A series of three intimate events marked the end of an era and the beginning of a new one for the iconic building on Union Street.
Some incredible talent was showcased on Thursday evening as Aberdeen Performing Arts’ associate artists took to the stage to perform collaborations with people from the North-east. Aidan O’Rourke and Jason Singh wowed the crowds with a contemporary mix of fiddle playing and beatboxing, while local talent shone through with singers and musicians taking to the stage.
On Friday, local people took to the floor in a cabaret-style performance, to share their tales of the Music Hall, with memories and heartwarming stories ranging from couples meeting there and falling in love to recollections about the building's caretaker, who lived on the first floor. The evening was directed by Douglas Irvine and compered by singer and entertainer Robert Lovie, both sons of the North-east. People also enjoyed musical performances and film and photo displays of the venue through the ages, and a soundscape inspired by the history of the venue was played in the Doric Bar.
Saturday saw the celebrations culminate with a fantastic ceilidh led by the Scottish Ceilidh Allstars, and the world premiere of a specially commissioned piece of music created and performed by APA’s associate artists. The poignantly titled song, Hibernation, gave the Music Hall the send-off it deserves, as the last piece of music to be played there before the curtain comes up on the renovated building in 20 months’ time.
Chief Executive of APA Jane Spiers said: “The Music Hall has a special place in many people’s hearts, and this weekend proved to be a very fitting celebration of a venue that has welcomed thousands of people over its threshold and been a place to enjoy great bands, sidesplitting comedy and mesmerising orchestras.
“We wanted to mark this important milestone in the history of this amazing building, and our Lights Oot events did just that. We were delighted to welcome so many people to enjoy them. There was brilliant, original music, funny and heartfelt stories, inspiring poetry, and we were treated to hearing the magnificent organ being played.
“When the Music Hall opened in 1822 it was the city’s Assembly Rooms, and since then it has been a meeting place for generations of friends and families. There is so much history behind the building’s granite walls and over the course of this weekend we have really celebrated the spirit behind this wonderful concert hall and what makes it important and special in Aberdeen.
“The transformation project will re-invigorate the Music Hall and bring it up to date to meet the expectations of both audiences and artists in the 21st century, and will ensure sure it continues to inspire audiences for years to come.
“Our Stepping Out programme will take events to a variety of locations across the city and beyond, in our own venues and partner venues.
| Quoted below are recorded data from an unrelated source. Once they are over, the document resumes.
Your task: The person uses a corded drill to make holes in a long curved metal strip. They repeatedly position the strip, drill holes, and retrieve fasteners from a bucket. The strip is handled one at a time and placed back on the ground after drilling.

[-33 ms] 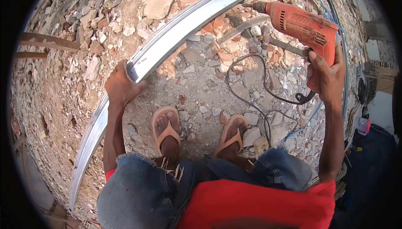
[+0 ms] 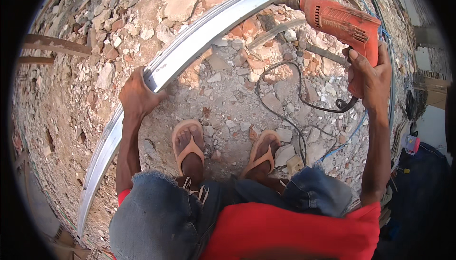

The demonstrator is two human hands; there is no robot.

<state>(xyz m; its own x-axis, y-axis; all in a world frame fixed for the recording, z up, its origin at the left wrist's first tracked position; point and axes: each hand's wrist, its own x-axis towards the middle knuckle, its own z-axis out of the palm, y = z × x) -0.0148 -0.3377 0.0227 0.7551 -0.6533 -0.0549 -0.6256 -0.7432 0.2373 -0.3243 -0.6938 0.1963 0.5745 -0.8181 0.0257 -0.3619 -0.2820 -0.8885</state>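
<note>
Plainly, right fingers (image 2: 362, 63) grip a scuffed red drill (image 2: 342, 21), left fingers (image 2: 136, 78) a silvery channel (image 2: 202, 35)

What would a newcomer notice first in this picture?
Probably the red corded drill at upper right, gripped by the right hand. Next, the long silvery metal channel, running from the top edge to lower left, with the left hand on it. Peach flip-flops stand on rubble near the centre.

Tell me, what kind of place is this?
It looks like a building or demolition site, probably outdoors. Broken bricks and stones cover the ground, the right hand holds a red power drill, and the left hand is on a long metal strip.
</note>
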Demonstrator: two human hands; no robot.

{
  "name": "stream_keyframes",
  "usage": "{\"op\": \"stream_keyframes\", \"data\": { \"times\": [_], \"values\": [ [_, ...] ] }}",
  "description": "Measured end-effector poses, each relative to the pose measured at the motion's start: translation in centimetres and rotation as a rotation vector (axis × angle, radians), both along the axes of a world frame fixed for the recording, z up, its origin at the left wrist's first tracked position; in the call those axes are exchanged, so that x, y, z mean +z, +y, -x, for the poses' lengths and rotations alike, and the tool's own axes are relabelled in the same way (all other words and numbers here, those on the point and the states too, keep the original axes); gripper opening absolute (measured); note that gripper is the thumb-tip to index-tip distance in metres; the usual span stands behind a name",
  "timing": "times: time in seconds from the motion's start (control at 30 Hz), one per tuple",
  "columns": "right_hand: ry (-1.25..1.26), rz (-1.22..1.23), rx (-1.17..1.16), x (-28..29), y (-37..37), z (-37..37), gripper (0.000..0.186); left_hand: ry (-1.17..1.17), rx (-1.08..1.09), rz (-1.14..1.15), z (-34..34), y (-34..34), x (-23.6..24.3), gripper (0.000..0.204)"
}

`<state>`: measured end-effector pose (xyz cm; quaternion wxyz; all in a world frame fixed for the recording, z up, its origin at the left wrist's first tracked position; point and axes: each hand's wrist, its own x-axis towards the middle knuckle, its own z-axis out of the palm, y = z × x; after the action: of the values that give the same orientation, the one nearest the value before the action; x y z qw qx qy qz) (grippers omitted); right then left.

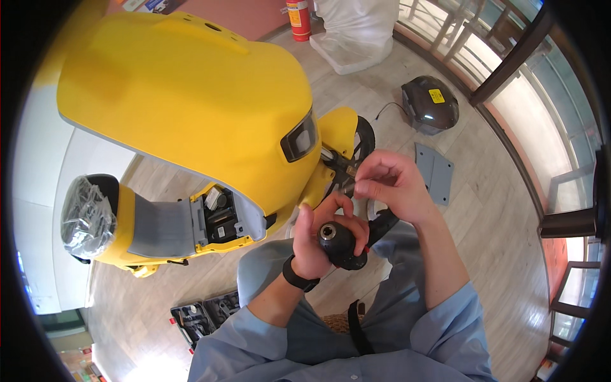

We will also be engaging with communities and doing our work in a slightly different way, whilst keeping the profile, ambition and plans of the Music Hall very much alive.”
The Music Hall transformation will see a new performance studio and new creative learning space incorporated. The box office and reception will be brought into the heart of the building to create a warm welcome, and access issues will be resolved by adding a ramped entrance to the main doors from Union Street, as well as improved access to the balcony.